• _Data in this exercise_
::::::::
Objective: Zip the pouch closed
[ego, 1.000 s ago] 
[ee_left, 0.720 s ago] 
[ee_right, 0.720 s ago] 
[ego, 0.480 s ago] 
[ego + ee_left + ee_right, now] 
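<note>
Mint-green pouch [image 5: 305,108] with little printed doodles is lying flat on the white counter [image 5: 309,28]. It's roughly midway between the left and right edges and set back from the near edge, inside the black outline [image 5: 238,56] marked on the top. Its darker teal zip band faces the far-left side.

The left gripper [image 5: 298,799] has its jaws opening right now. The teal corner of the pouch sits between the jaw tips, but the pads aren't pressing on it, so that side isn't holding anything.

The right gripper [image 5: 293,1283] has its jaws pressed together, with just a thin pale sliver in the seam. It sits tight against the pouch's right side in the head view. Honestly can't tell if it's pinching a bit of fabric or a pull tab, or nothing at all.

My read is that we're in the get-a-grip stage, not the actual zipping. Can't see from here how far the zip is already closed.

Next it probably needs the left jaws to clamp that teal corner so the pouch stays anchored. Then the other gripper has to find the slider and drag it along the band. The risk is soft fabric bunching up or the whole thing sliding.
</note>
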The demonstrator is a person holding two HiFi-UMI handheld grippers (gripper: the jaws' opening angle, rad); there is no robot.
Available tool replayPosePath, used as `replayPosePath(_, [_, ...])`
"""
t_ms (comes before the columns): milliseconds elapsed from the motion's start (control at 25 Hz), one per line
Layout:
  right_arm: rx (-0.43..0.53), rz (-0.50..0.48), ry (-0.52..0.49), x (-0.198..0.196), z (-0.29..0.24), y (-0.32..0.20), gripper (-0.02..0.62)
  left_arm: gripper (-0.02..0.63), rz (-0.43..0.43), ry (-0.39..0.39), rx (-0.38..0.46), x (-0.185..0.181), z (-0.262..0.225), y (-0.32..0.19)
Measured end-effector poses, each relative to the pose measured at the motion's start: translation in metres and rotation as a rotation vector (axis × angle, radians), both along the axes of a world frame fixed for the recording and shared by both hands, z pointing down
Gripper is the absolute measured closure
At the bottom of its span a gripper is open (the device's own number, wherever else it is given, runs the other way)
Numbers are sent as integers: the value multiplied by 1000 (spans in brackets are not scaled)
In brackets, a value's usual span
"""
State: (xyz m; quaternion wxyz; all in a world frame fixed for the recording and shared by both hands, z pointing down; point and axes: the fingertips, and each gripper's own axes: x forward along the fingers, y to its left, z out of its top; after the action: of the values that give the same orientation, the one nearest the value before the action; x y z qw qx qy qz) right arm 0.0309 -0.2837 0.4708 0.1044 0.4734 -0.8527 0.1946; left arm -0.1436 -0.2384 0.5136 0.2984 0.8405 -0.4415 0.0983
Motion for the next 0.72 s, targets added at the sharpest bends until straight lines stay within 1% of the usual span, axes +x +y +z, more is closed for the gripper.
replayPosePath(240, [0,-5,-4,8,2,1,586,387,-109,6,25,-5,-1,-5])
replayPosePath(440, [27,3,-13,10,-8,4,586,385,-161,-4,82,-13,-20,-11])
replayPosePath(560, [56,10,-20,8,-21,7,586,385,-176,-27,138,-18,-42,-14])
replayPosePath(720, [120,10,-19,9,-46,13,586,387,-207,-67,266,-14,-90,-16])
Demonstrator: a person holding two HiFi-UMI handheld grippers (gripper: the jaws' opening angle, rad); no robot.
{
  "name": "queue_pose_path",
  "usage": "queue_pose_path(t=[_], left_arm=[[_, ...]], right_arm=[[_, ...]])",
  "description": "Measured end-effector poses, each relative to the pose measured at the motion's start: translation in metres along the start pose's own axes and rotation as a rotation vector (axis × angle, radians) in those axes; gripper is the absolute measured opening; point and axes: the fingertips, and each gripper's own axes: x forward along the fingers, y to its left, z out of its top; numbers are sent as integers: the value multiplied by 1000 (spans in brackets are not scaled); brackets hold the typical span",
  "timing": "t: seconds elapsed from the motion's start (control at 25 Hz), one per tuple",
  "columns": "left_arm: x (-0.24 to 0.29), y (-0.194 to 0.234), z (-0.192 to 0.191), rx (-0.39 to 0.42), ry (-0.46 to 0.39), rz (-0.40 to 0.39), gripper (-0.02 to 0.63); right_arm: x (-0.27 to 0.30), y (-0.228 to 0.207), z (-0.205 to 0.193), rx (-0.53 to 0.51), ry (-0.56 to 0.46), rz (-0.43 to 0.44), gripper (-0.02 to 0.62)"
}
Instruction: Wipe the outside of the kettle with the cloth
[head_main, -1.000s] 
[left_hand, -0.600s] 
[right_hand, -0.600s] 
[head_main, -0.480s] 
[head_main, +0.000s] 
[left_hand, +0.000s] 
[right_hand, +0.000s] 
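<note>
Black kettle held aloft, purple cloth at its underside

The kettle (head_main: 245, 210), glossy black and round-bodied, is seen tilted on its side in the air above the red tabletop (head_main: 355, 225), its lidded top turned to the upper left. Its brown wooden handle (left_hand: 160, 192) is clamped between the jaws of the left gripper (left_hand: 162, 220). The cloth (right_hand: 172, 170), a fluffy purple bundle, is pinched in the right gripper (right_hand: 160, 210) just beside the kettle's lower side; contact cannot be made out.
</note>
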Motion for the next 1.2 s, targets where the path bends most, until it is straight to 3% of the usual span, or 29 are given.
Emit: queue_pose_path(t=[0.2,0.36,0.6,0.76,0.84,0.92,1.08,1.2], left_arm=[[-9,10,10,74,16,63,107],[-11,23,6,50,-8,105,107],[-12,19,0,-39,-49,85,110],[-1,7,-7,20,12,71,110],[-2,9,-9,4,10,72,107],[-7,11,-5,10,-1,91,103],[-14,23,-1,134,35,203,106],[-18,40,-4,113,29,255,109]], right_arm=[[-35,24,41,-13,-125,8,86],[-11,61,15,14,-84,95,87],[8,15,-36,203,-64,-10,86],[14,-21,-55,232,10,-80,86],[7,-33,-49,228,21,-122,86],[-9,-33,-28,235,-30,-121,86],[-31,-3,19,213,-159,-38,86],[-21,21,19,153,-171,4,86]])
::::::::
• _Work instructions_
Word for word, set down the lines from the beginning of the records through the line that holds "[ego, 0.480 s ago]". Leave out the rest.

• _Expected answer_
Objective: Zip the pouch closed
[ego, 1.000 s ago] 
[ee_left, 0.720 s ago] 
[ee_right, 0.720 s ago] 
[ego, 0.480 s ago] 

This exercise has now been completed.